Zancla e Bertone non riescono a dare una spiegazione all’incredibile serie di mancanze attribuibili alla Procura napoletana. E continuano: “dal 2009 sino a tutto il 2013 incessantemente continuammo a formulare istanze, solleciti, richieste al magistrato incaricato, il PM Pasquale Ucci. Rimanendo tutto immobile, incontrammo il Procuratore Capo dell’epoca, Giovandomenico Lepore, chiedendogli per quale motivo la più grande strage di pazienti italiani causata da farmaci giacesse ferma in fondo alla lista delle priorità dell’ufficio, con persone che continuavano a morire esattamente come i morti di amianto, decenni dopo le esposizioni al rischio. Nessun cambiamento, fino a che la questione venne portata all’attenzione del Procuratore aggiunto Fragliasso, il quale diede finalmente impulso all’ufficio, nel 2012”.

«E’ sorprendente – dichiara ancora Bertone – che siano stati necessari 27 anni per arrivare al primo vero dibattimento di un caso tutto sommato così chiaro secondo la prospettiva della responsabilità, e che ora tutto rischi di essere vanificato perché gli imputati sono forse troppo anziani e deboli per partecipare al processo. Cosa dovremo dire ai nostri assistiti? Che lo stato italiano ha accuratamente fatto in modo che fosse impossibile celebrare un processo così dirompente? Cosa dovremmo dire a coloro i quali hanno trascorso la loro intera vita, fin dall’infanzia, con l’HIV nel sangue, e che muoiono ad età drammaticamente inferiori a quelle attese nella popolazione normale? Che lo stato si è preso la loro salute, perché non è stato in grado di tutelarli, e che ora non restituisce nemmeno un briciolo di dignità celebrando un processo?».

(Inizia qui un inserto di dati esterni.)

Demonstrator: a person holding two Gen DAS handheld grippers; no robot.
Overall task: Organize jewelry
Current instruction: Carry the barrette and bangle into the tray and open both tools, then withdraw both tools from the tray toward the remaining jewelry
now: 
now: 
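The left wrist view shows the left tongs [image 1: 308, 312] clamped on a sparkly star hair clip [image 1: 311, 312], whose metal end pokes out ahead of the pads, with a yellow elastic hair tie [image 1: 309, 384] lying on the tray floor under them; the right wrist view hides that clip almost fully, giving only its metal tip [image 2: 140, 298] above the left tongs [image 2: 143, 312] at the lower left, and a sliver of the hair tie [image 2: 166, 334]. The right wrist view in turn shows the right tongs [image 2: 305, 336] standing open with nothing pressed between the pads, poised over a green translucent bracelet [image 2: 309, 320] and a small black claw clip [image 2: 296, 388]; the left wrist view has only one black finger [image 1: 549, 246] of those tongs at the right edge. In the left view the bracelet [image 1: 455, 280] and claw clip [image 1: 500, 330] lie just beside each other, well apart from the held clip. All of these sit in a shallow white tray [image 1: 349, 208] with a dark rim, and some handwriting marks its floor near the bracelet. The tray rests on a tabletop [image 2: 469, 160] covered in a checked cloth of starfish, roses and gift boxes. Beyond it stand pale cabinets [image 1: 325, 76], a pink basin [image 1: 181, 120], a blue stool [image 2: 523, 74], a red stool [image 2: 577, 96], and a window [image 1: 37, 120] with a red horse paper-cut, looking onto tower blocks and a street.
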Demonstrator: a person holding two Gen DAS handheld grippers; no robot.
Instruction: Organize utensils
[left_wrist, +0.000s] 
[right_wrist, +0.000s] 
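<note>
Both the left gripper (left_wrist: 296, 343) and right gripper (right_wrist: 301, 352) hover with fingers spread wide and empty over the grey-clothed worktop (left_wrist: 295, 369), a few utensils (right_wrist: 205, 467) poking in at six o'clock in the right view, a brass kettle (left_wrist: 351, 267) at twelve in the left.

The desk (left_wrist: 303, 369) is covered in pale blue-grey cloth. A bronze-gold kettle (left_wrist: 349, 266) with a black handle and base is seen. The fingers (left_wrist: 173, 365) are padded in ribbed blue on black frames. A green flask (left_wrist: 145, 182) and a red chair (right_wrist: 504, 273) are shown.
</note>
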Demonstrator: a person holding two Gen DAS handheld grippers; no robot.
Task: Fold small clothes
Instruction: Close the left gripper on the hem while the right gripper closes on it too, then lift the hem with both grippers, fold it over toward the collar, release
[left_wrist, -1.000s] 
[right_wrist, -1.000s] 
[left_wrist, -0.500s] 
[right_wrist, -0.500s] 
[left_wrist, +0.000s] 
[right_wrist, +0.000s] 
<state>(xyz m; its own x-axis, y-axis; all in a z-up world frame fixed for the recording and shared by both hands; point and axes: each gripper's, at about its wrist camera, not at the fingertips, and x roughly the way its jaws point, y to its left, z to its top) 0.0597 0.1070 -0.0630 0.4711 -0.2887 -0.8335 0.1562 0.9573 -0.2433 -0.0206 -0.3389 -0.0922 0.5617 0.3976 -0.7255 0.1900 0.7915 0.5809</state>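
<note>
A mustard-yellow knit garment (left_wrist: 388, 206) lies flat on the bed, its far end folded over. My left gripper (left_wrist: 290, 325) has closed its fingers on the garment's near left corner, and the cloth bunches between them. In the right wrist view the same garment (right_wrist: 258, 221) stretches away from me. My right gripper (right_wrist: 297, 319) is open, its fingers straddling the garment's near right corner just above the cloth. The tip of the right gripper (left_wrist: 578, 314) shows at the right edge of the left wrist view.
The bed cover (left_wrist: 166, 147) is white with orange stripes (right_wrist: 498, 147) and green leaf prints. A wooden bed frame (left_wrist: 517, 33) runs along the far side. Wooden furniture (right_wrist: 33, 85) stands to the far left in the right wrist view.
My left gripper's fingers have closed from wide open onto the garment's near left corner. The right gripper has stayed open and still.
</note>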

Secondo Zancla non ci sono dubbi: «naturalmente dopo essere arrivati sino a qui non cederemo neanche un attimo: il 9 luglio nomineremo il nostro consulente di parte e parteciperemo personalmente alle operazioni di verifica della capacità processuale degli imputati. Se per Poggiolini e Marcucci si sospenderà il processo, formalizzeremo immediatamente una serie di denunce contro l’Italia per la negata giustizia ai familiari delle vittime».